Two methodologies McDuffie (2011) employs are
relevant for my future project on biomedicalization and transgender
identities. First, he draws connections
across time, paying attention to continuities and ruptures. He shows how concepts developed by black left
feminists were picked up by, or predated, black feminists organizing in the
1960s and 1970s. For example, the idea
of “triple oppression,” formulated by black left feminists, reflected what we
would now call an intersectional theory of oppression. McDuffie highlights personal connections
between the earlier movement and radical activists during the so called “second
wave,” such as Angela Davis.
The second methodological approach I find useful is
the type of questions McDuffie (2011) asks.
“I am concerned with understanding the process of how a small group of black women, who hailed from divergent social
backgrounds and geographic locations…forged a dynamic community of left-wing
activists, and profoundly shaped modern black feminism,” (16, emphasis in
original). Asking a “how question” is
different than asking what? or why? questions.
The “how” is important to McDuffie’s project because it underlies a
historical search for processes, not just people and places.

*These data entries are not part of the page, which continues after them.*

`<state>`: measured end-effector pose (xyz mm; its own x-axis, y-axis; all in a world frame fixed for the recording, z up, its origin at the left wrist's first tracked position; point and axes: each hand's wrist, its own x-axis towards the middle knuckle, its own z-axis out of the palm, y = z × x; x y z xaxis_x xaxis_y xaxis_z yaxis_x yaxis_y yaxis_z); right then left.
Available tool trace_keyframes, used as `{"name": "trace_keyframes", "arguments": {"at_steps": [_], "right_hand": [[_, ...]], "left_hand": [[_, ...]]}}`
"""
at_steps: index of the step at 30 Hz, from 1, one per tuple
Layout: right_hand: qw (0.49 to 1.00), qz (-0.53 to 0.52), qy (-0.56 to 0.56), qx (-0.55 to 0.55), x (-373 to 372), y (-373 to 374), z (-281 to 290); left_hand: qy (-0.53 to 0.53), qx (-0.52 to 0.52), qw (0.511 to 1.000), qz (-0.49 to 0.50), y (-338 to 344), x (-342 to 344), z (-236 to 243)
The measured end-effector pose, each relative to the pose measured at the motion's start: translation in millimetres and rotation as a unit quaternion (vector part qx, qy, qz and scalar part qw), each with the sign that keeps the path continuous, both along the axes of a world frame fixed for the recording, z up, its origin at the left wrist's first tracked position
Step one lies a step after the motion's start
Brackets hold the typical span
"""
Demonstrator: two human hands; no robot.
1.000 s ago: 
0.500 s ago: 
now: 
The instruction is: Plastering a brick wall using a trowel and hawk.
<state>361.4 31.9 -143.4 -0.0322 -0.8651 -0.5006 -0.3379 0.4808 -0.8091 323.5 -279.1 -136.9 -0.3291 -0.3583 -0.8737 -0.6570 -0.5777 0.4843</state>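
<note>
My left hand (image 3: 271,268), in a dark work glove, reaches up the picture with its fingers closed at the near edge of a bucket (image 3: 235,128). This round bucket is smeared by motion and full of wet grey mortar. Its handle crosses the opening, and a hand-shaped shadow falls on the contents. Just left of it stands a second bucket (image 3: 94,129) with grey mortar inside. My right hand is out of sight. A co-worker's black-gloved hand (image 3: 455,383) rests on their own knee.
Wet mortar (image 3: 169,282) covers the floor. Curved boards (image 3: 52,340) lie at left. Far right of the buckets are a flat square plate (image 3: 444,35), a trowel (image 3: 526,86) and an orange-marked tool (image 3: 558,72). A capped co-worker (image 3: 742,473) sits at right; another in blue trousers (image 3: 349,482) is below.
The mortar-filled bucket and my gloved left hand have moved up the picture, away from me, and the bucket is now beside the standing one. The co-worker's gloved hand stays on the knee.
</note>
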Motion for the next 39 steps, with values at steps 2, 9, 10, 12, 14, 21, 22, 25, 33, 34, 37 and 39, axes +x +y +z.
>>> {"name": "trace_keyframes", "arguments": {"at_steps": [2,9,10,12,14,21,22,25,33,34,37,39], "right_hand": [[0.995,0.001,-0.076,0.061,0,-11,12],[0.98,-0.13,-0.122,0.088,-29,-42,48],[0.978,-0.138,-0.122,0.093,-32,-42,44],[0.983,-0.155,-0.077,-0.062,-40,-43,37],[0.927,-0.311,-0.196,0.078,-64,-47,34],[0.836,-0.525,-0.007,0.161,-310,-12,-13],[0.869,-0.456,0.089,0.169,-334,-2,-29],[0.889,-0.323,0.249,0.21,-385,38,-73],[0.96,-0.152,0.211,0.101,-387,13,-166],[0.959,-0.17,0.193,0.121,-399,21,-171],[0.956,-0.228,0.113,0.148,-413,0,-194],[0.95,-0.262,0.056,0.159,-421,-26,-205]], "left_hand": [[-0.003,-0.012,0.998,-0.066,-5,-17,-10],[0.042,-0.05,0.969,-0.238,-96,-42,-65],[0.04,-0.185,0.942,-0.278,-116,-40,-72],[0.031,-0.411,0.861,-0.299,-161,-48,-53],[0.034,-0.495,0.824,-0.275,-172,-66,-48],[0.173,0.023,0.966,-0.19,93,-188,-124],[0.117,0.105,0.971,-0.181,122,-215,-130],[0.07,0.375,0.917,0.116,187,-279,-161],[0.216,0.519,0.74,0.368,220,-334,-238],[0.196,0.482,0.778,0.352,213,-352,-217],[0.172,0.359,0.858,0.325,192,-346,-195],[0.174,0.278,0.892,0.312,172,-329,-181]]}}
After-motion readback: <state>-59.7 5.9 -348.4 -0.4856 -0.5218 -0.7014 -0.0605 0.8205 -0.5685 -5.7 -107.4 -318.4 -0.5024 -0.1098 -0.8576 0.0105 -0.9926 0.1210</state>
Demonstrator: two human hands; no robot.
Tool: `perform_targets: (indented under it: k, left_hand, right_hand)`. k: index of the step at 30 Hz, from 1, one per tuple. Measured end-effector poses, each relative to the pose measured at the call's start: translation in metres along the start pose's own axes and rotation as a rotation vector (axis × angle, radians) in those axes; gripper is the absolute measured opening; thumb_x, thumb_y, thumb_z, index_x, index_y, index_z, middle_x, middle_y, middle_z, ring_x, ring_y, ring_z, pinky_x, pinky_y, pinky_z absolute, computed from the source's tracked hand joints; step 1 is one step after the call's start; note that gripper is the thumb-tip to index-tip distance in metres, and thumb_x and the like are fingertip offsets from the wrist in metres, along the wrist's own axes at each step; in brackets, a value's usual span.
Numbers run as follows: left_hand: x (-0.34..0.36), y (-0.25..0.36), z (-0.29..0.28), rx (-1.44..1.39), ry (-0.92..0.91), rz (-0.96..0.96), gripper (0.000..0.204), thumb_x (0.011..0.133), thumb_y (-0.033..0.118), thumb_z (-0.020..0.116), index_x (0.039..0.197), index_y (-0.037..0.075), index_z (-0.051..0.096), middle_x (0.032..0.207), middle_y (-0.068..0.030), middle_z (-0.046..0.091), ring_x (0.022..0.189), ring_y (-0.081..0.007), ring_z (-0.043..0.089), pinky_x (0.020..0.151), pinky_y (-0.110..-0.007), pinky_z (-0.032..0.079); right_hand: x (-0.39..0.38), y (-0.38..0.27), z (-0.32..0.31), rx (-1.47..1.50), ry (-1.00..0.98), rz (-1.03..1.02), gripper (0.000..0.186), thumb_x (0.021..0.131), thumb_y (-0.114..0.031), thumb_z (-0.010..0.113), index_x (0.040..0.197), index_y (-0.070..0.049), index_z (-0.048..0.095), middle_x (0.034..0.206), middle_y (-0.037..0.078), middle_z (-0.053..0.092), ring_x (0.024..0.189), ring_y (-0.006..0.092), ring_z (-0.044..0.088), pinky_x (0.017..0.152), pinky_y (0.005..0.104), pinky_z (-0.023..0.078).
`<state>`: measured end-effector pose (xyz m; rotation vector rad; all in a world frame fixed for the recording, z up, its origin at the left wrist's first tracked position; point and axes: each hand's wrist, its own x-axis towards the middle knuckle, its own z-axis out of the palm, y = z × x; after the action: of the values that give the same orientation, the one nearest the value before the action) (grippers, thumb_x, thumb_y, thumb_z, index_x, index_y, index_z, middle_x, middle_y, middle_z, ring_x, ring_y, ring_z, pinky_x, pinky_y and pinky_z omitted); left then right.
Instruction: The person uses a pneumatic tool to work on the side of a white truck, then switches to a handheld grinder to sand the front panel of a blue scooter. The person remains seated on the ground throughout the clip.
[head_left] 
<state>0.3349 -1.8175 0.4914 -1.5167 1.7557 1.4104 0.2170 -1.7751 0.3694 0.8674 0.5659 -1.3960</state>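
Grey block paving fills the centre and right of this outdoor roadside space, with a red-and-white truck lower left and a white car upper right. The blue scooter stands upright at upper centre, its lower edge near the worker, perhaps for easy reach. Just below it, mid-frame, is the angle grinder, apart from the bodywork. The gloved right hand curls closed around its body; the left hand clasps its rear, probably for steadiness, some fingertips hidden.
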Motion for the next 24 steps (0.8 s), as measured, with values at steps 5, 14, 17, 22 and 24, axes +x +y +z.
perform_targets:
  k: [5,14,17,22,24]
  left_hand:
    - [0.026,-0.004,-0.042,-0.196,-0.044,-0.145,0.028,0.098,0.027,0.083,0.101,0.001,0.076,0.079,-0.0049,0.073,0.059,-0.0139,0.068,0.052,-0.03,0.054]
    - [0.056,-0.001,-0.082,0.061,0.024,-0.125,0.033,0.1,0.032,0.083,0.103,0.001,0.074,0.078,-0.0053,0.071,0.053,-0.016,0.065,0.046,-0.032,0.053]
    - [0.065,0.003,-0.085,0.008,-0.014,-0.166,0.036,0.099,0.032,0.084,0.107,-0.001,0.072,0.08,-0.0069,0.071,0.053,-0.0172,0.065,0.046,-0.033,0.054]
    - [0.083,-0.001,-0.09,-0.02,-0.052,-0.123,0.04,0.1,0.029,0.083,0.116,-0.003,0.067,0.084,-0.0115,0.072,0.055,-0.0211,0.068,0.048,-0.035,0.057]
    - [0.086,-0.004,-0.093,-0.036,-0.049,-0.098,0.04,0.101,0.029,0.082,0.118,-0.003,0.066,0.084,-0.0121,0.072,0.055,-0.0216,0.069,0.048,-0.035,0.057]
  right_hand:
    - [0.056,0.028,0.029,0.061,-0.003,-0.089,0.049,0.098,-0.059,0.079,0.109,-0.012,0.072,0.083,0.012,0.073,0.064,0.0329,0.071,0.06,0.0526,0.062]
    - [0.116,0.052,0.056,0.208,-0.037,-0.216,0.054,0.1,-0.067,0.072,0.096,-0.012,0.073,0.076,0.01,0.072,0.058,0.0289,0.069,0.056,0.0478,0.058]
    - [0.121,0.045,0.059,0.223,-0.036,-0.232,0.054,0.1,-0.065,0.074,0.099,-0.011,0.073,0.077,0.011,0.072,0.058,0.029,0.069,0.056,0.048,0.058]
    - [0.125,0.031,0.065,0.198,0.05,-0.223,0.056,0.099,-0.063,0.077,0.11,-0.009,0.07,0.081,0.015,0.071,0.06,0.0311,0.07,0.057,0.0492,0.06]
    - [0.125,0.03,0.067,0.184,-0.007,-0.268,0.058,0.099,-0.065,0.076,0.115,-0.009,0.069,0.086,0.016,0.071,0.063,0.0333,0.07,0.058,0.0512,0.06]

Connecting across historical times with varying
politics and varying biopolitics will
be a central element for my project.
Tracing the continuities and ruptures between a pre-medicalization era,
the hey day of the gender clinics and development of a diagnosis, and the
current biomedicalized era should be part of the project’s historical piece. Additionally, investigating how shifts in the relationship between
transgender and biomedicine occurred will require me to pay attention to the
people involved. I will look at how
trans-activists and medical providers constructed a medical category, sometimes
cooperatively but sometimes through trans individuals and trans advocacy
organizations pushing back against doctors and medical institutions. I will also look at how trans individuals
navigate contemporary biomedical diagnoses and relationships with service
providers. How the state limits and
often refuses to recognize transgender subjects will be important to my
analysis of sovereignty.
What McDuffie’s methodology makes me think about is
the importance of paying attention to the changes across time in all of the
“hows.” By including more than a superficial
historical piece in the project, and by not assuming a linear trajectory or
progression, the complexities of the relationship between transgender, biomedicine,
and sovereignty will be better illuminated.
Eric McDuffie. 2011. Sojourning for Freedom: Black Women, American Communism, and the Making
of Black Left Feminism. Durham, NC: Duke University Press.